Start of DATA PROVIDED

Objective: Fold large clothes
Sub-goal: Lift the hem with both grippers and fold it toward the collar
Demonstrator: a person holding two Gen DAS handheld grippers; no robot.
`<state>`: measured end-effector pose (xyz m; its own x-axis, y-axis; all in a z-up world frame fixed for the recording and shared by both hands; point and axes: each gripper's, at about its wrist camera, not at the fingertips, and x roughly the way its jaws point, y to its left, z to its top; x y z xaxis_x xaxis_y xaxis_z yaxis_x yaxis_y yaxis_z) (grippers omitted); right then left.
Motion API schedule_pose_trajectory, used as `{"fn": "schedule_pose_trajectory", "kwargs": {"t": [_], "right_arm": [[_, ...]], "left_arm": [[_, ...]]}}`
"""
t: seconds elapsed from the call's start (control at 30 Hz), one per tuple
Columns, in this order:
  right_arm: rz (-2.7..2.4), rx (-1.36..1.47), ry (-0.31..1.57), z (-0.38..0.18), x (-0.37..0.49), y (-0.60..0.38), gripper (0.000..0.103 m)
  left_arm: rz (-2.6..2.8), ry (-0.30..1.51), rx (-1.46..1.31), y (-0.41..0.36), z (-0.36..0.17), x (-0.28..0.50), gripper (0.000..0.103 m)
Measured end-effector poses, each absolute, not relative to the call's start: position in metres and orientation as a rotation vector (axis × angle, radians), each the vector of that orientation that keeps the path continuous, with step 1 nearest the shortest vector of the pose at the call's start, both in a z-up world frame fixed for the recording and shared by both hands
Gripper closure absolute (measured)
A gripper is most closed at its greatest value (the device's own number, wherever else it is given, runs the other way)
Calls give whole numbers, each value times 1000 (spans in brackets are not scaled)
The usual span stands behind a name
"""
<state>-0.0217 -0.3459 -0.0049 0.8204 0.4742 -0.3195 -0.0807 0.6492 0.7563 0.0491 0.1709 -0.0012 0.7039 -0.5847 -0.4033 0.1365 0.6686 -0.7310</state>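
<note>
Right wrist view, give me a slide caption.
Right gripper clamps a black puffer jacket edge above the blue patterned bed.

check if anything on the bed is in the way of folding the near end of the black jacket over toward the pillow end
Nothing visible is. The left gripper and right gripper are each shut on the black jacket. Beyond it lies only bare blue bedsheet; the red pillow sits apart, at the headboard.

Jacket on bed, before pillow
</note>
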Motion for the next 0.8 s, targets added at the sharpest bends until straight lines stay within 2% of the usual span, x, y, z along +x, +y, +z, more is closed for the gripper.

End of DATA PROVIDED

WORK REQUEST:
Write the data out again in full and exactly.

SOLUTION BELOW:
Objective: Fold large clothes
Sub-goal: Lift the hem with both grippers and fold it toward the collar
Demonstrator: a person holding two Gen DAS handheld grippers; no robot.
`<state>`: measured end-effector pose (xyz m; its own x-axis, y-axis; all in a z-up world frame fixed for the recording and shared by both hands; point and axes: each gripper's, at about its wrist camera, not at the fingertips, and x roughly the way its jaws point, y to its left, z to its top; x y z xaxis_x xaxis_y xaxis_z yaxis_x yaxis_y yaxis_z) (grippers omitted); right then left.
Motion API schedule_pose_trajectory, used as `{"fn": "schedule_pose_trajectory", "kwargs": {"t": [_], "right_arm": [[_, ...]], "left_arm": [[_, ...]]}}`
"""
t: seconds elapsed from the call's start (control at 30 Hz), one per tuple
Columns, in this order:
  right_arm: rz (-2.7..2.4), rx (-1.36..1.47), ry (-0.31..1.57), z (-0.38..0.18), x (-0.37..0.49), y (-0.60..0.38), gripper (0.000..0.103 m)
  left_arm: rz (-2.6..2.8), ry (-0.30..1.51), rx (-1.46..1.31), y (-0.41..0.36), z (-0.36..0.17), x (-0.28..0.50), gripper (0.000..0.103 m)
Measured end-effector poses, each absolute, not relative to the call's start: position in metres and orientation as a rotation vector (axis × angle, radians), each the vector of that orientation that keeps the path continuous, with step 1 nearest the shortest vector of the pose at the call's start, both in a z-up world frame fixed for the recording and shared by both hands
Gripper closure absolute (measured)
A gripper is most closed at its greatest value (the device's own number, wherever else it is given, runs the other way)
Calls give whole numbers, each value times 1000 (spans in brackets are not scaled)
The usual span stands behind a name
"""
<state>-0.0217 -0.3459 -0.0049 0.8204 0.4742 -0.3195 -0.0807 0.6492 0.7563 0.0491 0.1709 -0.0012 0.7039 -0.5847 -0.4033 0.1365 0.6686 -0.7310</state>
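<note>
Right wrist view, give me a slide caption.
Right gripper clamps a black puffer jacket edge above the blue patterned bed.

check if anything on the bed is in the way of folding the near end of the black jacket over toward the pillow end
Nothing visible is. The left gripper and right gripper are each shut on the black jacket. Beyond it lies only bare blue bedsheet; the red pillow sits apart, at the headboard.

Jacket on bed, before pillow
</note>
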Motion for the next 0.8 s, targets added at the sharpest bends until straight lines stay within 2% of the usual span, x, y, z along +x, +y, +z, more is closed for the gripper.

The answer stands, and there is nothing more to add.